Pipra, My Village: Some Landmarks

Roads are coming from two sides to Pipra. One is preferred from and to Sasaram, and the other from and towards Varanasi. I have a small land still in my name near the Village Panchayat Bhawan. It’s on periphery of a large chunk of government land that could have been developed as a good park. Some families of the deprived class or with strong men have encroached upon the major part of the land in south. My uncle who used to work for Birla Jute Mills had got built a pond there with help of charity of villagers once. I wish the Panchayat could revive that as a water body through NAREGA. It could add to the glory of the village.

Besides the school that has come up in last few years, a co-operative mini- rice mill is coming up as part of the old government godown complex built by my uncle when he was Mukhia. I never knew that someone inside the village has turned entrepreneur and running a mini-rice mill also. Still the rising number of unemployed young men with little education or skill, particularly of forward castes, must be the biggest concern. I think there are still hesitant to migrate and take up any menial job in other prosperous states. The same in the traditionally backward castes are migrating out as the job opportunity in the village is getting squeezed with mechanical means taking over the operations very fast. (See the photograph of the huge harvester lying covered between the two temples) There are five harvesters in a village with total population of around 3000 beside about 40 tractors. As it appears very soon someone in the village will invest in Paddy Transplanter too.

Oldest Temple in Pipra

While the oldest temple in the centre of the village survives, it certainly requires renovation and an overall make up all around. Particularly, the drainage needs improvement. The lane to the Kali temple starts from near the temple and that is really shabby with water logging.


Kali-sthan remains the most popular place of worship that is most visited by the women of all community for various family functions as well as during festivals. On Rakshabandhan this year, there was a big function with havan costing thousands of rupees. I came to know of it as my uncle took a lead in organizing it. I visited Kali-sthan with uncle and discussed certain additional construction to make it more comfortable for those who come to worship. I consider it important, as Kali-sthan is almost the door to the part of village that is inhabited by the so-called Harijans (word coined by Mahatama) or Dalits (word more fashionable these days).

Covered hravester between two temples. Front one built by Lakshman and the at the rear one by Basdeo baba

Over the years some other temples also have come up. Lakshman was a barber who has got constructed a temple in north of the village.
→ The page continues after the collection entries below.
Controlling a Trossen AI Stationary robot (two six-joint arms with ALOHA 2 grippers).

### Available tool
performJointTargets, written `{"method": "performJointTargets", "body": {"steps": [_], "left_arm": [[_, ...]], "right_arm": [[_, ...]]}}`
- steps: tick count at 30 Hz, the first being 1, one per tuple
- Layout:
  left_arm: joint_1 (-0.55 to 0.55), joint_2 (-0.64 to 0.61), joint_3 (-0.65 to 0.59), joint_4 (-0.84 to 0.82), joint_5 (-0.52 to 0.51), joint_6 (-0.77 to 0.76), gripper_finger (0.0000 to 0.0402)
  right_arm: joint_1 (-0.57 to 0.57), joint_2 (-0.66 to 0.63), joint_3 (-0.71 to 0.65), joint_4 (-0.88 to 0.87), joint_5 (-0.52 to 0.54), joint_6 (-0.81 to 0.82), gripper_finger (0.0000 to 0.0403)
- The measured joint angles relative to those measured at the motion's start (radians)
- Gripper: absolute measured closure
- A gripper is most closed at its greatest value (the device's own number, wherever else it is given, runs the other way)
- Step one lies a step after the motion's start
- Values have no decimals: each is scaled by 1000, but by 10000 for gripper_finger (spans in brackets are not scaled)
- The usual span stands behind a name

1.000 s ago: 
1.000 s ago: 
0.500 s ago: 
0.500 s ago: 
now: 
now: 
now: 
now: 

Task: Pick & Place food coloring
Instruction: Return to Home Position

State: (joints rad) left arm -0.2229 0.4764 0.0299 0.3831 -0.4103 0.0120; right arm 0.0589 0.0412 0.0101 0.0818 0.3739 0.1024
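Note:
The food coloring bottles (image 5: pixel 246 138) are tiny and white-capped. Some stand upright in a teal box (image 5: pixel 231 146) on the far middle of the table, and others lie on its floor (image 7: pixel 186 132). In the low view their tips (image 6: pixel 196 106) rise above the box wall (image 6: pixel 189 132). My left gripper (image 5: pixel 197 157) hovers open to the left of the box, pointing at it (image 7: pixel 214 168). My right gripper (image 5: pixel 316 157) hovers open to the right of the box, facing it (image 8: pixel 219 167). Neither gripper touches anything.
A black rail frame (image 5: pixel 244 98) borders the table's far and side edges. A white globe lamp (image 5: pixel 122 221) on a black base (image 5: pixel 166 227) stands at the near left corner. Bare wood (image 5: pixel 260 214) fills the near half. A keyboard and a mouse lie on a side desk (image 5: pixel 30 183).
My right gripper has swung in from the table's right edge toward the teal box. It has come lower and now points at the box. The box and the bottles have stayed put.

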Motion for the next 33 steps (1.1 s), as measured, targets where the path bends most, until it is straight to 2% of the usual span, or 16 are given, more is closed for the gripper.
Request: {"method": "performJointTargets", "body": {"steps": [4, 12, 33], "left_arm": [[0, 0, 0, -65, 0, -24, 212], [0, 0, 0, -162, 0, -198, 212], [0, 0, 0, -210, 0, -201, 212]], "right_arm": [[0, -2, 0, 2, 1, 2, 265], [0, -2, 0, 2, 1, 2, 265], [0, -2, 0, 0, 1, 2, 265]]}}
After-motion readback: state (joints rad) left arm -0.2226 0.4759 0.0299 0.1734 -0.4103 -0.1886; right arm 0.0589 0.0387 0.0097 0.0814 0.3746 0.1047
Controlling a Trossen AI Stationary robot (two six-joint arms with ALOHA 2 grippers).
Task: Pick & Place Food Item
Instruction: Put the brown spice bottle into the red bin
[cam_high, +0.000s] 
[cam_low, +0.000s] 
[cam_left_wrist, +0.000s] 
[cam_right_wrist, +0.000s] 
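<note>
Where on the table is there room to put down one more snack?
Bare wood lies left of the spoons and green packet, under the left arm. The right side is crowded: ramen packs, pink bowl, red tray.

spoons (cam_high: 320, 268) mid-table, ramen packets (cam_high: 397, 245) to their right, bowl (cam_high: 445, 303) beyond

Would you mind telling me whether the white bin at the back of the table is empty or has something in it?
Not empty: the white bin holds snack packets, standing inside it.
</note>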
He was one of the most visible persons of his time. It took long time as it was through small donations from small people. But I consider that as an example of the success of will power of even a small man.

Statue of Hanumanji and Basdeo baba’s Temple

And very near to this, another temple of Hanumanji has come up. Basdeo Baba has been behind its construction. Basdeo Baba was a wrestler in his youth and he had his ‘akhara’ nearby. I did contribute to this temple Rs 20,000 for the statue when he asked me once during my visit to the village.

According to my uncle there is one more temple of Shiva in north outside the village. There is a plan to renovate it. I could not vast that.

I still pity that the major community of the village and particularly the educated lot including former headmasters and teachers don’t take interest in the school and do something collectively or individually to make it the most important landmark of the village. I have talked vociferously to get the school upgraded up to class XII. I am ready to help to any extent. A school up to class XII and Trade school must remain the focus of the well-wishers of the village.

Interestingly, some who came to meet me including Basdeo Baba suggested that I must build something in the village to perpetuate the memory of my ancestors and mine. I tried to ask them what I should do. None provided any specific answer. They left it to me. Should I go for building another small temple as someone as I can’t finance something like Akhardham? Unfortunately, I can only provide some finance but can’t remain there to execute. I am still in search of a good thing to be done by me in my village and its executer. I wish it would have been for education. I wish to happen soon.

I am sure many villages in Bihar and other states must be having similar landmarks and men like me in dilemma of doing something but not knowing what.